They weren’t the only Ghibli touches, either: the initial music, while no where near as good as the best Ghibli music, did have that feel at times, as did the initial setup in the plot. Though the plot was a warning sign: one specific way in which the game reminded me of Ghibli was getting parents out of the way right in the start. And they did that in a particularly callous way: the father wasn’t there to begin with, and the mother died saving her son (the main character) right at the start. (With the hope of resurrection, giving her an extra utilitarian role as a motivator.) And I’m not comfortable with that instrumental use of women solely to provide motivation for the hero; Ghibli has more than enough of my respect (and more than enough fondness for female characters, the fact that the hero is male instead of female is unusual) for that not to be a deal breaker, but I also think that Ghibli at its best would have handled that plot aspect better.
Still: the visuals were pure Ghibli. And I was in love with the game for the first couple of hours: I felt like I was exploring the inside of a Ghibli movie. It wasn’t just the Ghibli aspects that I liked, either: I liked pulling out the book to figure out how to cast a spell, the dual world conceit worked well, and I hoped that the need to cast magic outside of battle was a sign that the game might have a Golden Sun feel.
After a couple of hours, I hit my first dungeon and started having to fight. It wasn’t too bad, though; standard JRPG stuff, but the battles were over quickly. Or rather, standard JRPG stuff with a bit of Pokemon influence: there are creatures called Imagines that help you, and while I’d only seen one or two at that point, the book made it clear that there were dozens more to come.
Then I hit the first city. (Or rather, the first city in the second world, the magical world.) That I enjoyed as well: another well-done world to explore, a requirement to go back to the first world to accomplish a task, a mechanic about restoring parts of people’s psyche. All good stuff. Yes, there were also people with random tasks to accomplish, and another dungeon to go to, but still, on the balance I was quite enjoying myself.

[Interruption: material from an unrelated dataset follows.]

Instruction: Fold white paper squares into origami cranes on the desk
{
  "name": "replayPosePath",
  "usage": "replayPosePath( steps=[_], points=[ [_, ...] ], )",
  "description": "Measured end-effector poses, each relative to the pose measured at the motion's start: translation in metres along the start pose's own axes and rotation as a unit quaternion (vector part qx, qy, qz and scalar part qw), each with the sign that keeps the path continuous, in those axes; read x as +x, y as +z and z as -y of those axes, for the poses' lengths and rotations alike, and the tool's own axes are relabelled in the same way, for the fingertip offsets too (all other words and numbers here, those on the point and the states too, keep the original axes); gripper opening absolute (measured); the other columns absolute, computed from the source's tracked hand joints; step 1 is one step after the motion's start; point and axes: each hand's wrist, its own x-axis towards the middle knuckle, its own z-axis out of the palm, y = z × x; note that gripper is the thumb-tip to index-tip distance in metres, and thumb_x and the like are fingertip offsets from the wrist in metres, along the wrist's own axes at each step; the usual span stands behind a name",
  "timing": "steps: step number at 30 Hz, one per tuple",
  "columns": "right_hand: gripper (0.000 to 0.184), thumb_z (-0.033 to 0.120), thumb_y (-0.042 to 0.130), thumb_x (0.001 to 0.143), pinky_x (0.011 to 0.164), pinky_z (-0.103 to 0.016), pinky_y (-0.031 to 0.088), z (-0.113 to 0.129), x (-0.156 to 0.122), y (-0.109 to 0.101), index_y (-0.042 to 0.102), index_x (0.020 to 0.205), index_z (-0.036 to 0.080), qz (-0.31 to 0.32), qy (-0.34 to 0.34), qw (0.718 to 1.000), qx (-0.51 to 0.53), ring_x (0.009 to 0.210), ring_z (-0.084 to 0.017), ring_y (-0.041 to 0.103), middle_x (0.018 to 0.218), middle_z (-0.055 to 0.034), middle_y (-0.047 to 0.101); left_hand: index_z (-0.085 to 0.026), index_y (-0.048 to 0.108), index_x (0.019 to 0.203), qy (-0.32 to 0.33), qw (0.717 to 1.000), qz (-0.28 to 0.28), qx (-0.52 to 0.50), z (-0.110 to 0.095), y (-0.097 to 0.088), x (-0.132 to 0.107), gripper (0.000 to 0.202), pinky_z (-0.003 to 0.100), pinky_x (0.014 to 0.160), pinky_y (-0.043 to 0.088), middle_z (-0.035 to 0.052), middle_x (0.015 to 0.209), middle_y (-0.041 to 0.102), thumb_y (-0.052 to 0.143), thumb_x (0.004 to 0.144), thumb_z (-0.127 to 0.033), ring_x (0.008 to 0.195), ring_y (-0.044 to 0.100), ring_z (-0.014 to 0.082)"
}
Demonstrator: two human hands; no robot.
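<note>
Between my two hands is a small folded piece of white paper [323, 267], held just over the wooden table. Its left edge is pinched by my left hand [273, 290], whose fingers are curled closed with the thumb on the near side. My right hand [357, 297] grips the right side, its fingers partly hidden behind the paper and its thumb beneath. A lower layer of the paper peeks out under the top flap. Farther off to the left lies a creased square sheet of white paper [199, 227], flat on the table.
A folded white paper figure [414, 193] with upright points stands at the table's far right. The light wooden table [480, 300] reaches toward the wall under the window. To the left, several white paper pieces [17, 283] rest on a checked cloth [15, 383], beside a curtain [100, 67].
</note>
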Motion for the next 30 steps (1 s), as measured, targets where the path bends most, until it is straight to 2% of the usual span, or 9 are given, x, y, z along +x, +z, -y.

Unfortunately, the balance shifted. I spent less time in cities, more time in dungeons, and more time in the overworld; the latter two had respawning wandering monsters, which I do not enjoy at all. (Fortunately, they are visible, at least as long as you’re not traveling by ship.) The dungeons were okay, but not great; the cities started to be more routine, with more time spent on routine quests and less time traveling back to the first world or meeting new characters. (Some of that was probably my fault, too: I wasn’t spending as much time puzzling out the language by this point as I had been at the start of the game. But I’m fairly confident that the game’s plot isn’t deathless.)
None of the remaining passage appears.